[Available records Boundary: Start]

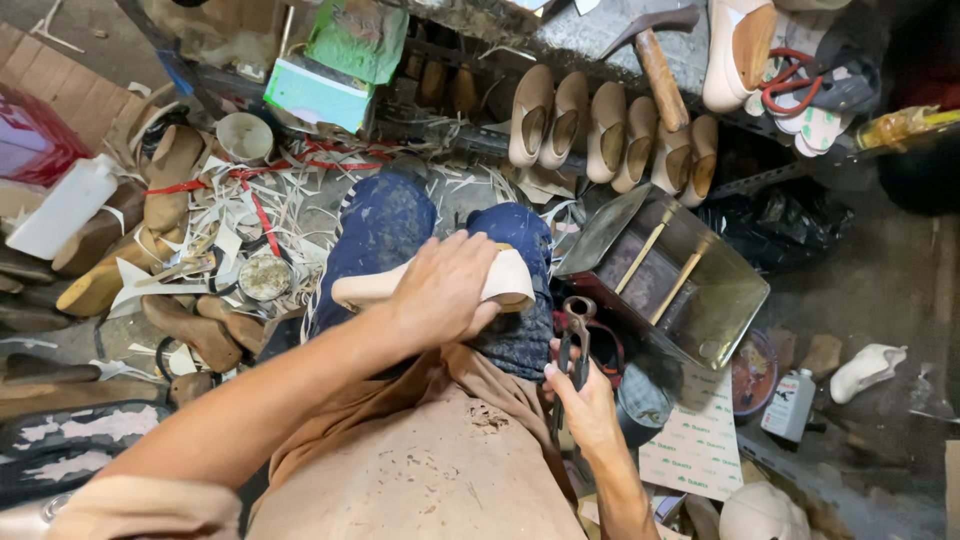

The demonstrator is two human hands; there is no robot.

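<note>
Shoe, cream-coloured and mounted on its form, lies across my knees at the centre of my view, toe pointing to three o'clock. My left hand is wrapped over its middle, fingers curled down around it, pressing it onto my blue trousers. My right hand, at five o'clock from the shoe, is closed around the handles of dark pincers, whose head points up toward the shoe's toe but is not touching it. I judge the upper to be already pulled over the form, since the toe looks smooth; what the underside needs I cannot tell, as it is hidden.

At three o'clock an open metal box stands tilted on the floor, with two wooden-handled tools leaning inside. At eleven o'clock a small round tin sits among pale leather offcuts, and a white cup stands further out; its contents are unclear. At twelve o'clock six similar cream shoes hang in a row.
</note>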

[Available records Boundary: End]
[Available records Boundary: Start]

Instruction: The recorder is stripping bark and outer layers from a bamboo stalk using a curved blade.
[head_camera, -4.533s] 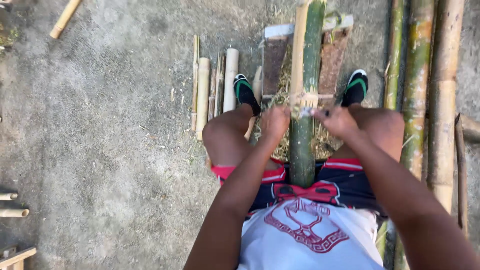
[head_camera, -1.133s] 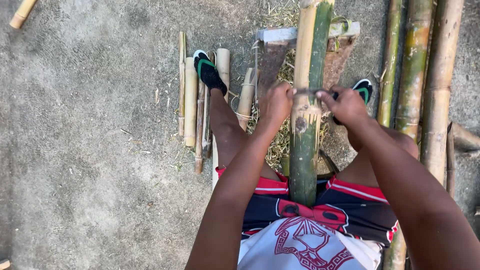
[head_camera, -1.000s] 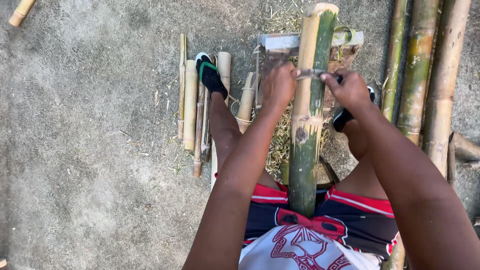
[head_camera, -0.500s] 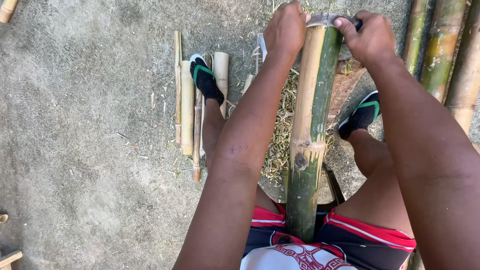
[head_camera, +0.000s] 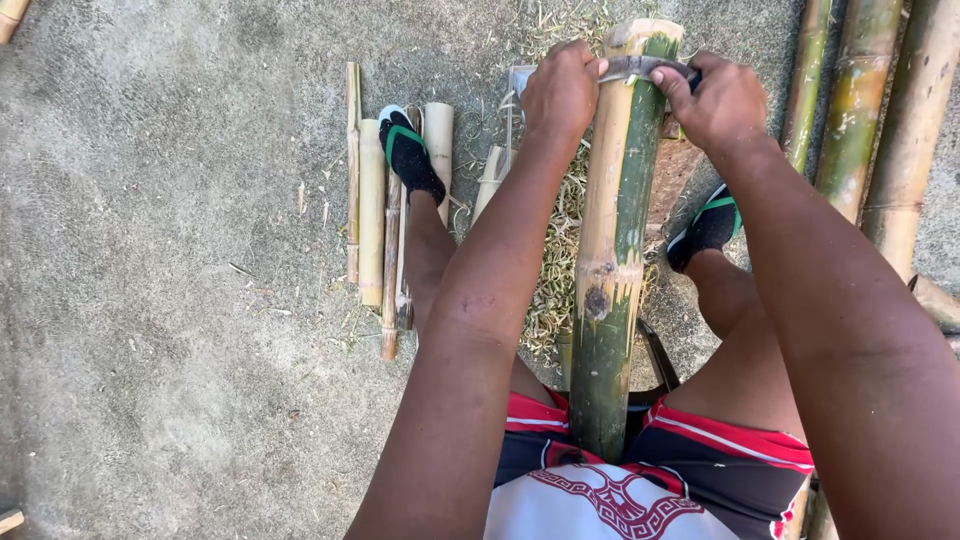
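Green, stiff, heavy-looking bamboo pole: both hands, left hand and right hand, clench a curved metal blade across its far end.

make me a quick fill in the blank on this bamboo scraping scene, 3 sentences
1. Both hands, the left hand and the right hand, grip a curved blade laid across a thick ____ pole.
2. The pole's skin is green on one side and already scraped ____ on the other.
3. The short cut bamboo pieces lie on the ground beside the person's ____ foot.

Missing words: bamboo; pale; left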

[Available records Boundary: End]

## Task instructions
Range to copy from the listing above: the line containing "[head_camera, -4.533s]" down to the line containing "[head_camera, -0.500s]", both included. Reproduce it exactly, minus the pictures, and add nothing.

## Written solution
[head_camera, -4.533s] 
[head_camera, -1.133s] 
[head_camera, -1.000s] 
[head_camera, -0.500s] 

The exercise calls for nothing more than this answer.